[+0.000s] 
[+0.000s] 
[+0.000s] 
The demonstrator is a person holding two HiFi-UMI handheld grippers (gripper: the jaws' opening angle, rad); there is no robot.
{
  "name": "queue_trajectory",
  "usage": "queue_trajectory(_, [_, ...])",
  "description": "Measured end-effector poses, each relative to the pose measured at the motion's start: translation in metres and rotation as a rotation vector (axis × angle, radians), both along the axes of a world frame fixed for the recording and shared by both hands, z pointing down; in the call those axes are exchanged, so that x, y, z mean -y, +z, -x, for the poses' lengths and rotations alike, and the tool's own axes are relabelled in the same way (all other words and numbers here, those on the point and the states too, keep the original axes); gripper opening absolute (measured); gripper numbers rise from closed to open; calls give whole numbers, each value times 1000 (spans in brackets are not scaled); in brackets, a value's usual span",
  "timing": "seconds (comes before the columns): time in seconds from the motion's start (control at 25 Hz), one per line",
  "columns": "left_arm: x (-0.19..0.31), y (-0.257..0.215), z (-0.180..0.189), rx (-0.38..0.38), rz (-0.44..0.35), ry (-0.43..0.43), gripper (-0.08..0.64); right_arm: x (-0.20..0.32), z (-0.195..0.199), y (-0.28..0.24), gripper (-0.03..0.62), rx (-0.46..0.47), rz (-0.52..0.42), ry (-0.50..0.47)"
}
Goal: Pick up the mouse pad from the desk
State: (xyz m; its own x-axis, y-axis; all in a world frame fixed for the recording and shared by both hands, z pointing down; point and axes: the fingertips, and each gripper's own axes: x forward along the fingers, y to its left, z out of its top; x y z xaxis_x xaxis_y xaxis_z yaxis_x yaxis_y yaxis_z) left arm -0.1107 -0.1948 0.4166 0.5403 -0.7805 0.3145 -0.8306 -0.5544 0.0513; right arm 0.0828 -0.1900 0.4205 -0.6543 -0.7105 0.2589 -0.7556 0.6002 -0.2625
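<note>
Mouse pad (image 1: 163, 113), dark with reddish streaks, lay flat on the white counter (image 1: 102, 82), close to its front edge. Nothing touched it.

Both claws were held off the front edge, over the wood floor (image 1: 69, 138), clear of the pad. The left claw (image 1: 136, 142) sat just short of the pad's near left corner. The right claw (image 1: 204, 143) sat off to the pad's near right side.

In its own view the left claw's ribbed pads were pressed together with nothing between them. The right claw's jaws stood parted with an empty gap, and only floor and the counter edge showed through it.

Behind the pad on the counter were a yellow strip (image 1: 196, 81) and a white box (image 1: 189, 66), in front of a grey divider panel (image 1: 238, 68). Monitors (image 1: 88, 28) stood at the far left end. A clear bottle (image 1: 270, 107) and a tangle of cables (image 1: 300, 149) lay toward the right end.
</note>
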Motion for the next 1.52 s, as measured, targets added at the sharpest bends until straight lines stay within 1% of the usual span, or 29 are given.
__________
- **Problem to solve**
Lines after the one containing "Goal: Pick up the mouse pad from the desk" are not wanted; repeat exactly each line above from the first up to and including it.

- **Answer space**
[+0.000s] 
[+0.000s] 
[+0.000s] 
The demonstrator is a person holding two HiFi-UMI handheld grippers (gripper: the jaws' opening angle, rad); there is no robot.
{
  "name": "queue_trajectory",
  "usage": "queue_trajectory(_, [_, ...])",
  "description": "Measured end-effector poses, each relative to the pose measured at the motion's start: translation in metres and rotation as a rotation vector (axis × angle, radians), both along the axes of a world frame fixed for the recording and shared by both hands, z pointing down; in the call those axes are exchanged, so that x, y, z mean -y, +z, -x, for the poses' lengths and rotations alike, and the tool's own axes are relabelled in the same way (all other words and numbers here, those on the point and the states too, keep the original axes); gripper opening absolute (measured); gripper numbers rise from closed to open; calls give whole numbers, each value times 1000 (spans in brackets are not scaled); in brackets, a value's usual span",
  "timing": "seconds (comes before the columns): time in seconds from the motion's start (control at 25 Hz), one per line",
  "columns": "left_arm: x (-0.19..0.31), y (-0.257..0.215), z (-0.180..0.189), rx (-0.38..0.38), rz (-0.44..0.35), ry (-0.43..0.43), gripper (-0.08..0.64); right_arm: x (-0.20..0.32), z (-0.195..0.199), y (-0.28..0.24), gripper (-0.03..0.62), rx (-0.46..0.47), rz (-0.52..0.42), ry (-0.50..0.47)"
}
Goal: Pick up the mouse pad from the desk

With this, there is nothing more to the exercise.